Various cell death signalling pathways exist besides apoptosis. Up to now, only the activation of apoptosis by statins has been thoroughly investigated25,27. To our knowledge, it has never been investigated if statins exploited cell death mechanisms other than apoptosis in tumour cells. In the present study, we could exclude the concurrent activation of other regulated cell death pathways rather than apoptosis as driving force for the synergistic effects (Fig. 3A,B). The co-incubation with a panel of cell death inhibitors failed to rescue cells treated with pitavastatin alone or in combination with erlotinib. Only the treatment with a pan-caspase inhibitor, as well as supplementation with mevalonic acid, inhibited the cytotoxic effects of the combination treatment (Fig. 3A). Taken together, our data indicate that cell death mediated by pitavastatin and erlotinib strictly relies on the mevalonate pathway and the activation of apoptosis.
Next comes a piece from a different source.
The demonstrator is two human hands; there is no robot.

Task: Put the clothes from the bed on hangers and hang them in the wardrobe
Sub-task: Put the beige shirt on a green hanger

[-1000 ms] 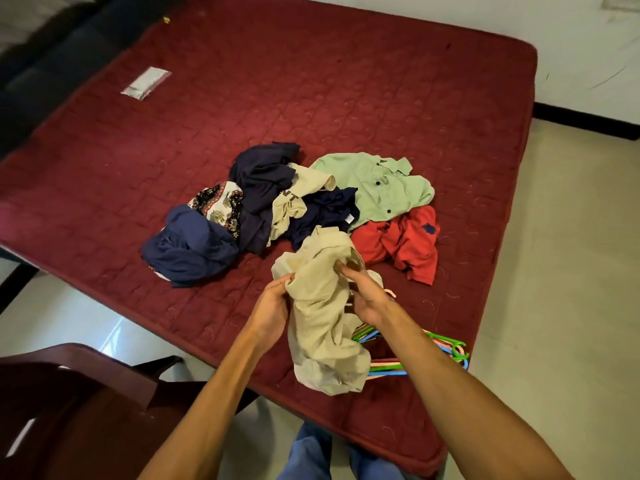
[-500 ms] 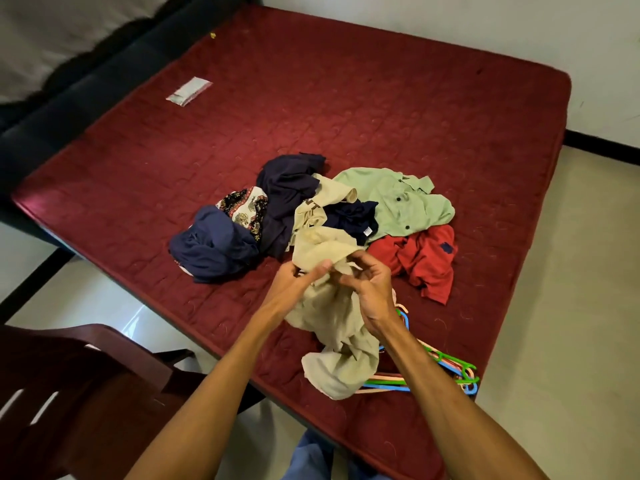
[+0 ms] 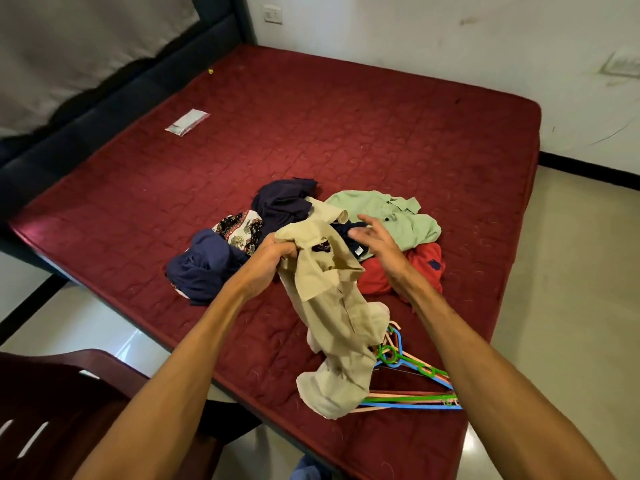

We investigated in vitro anti-cancer properties of pitavastatin and fluvastatin alone and in combination with erlotinib on three human NSCLC cell lines harbouring different genetic mutations. In summary, we confirmed that both statins activate apoptosis in NSCLC cell lines in vitro. Co-administration of pitavastatin with erlotinib synergistically increased pitavastatin cytotoxicity, especially in K-Ras mutated cell lines. Nevertheless, the effects were weaker in MET-driven EGFR-TKI resistance. Finally, we could exclude the activation of alternative cell death pathways other than apoptosis by pitavastatin alone or in combination with erlotinib.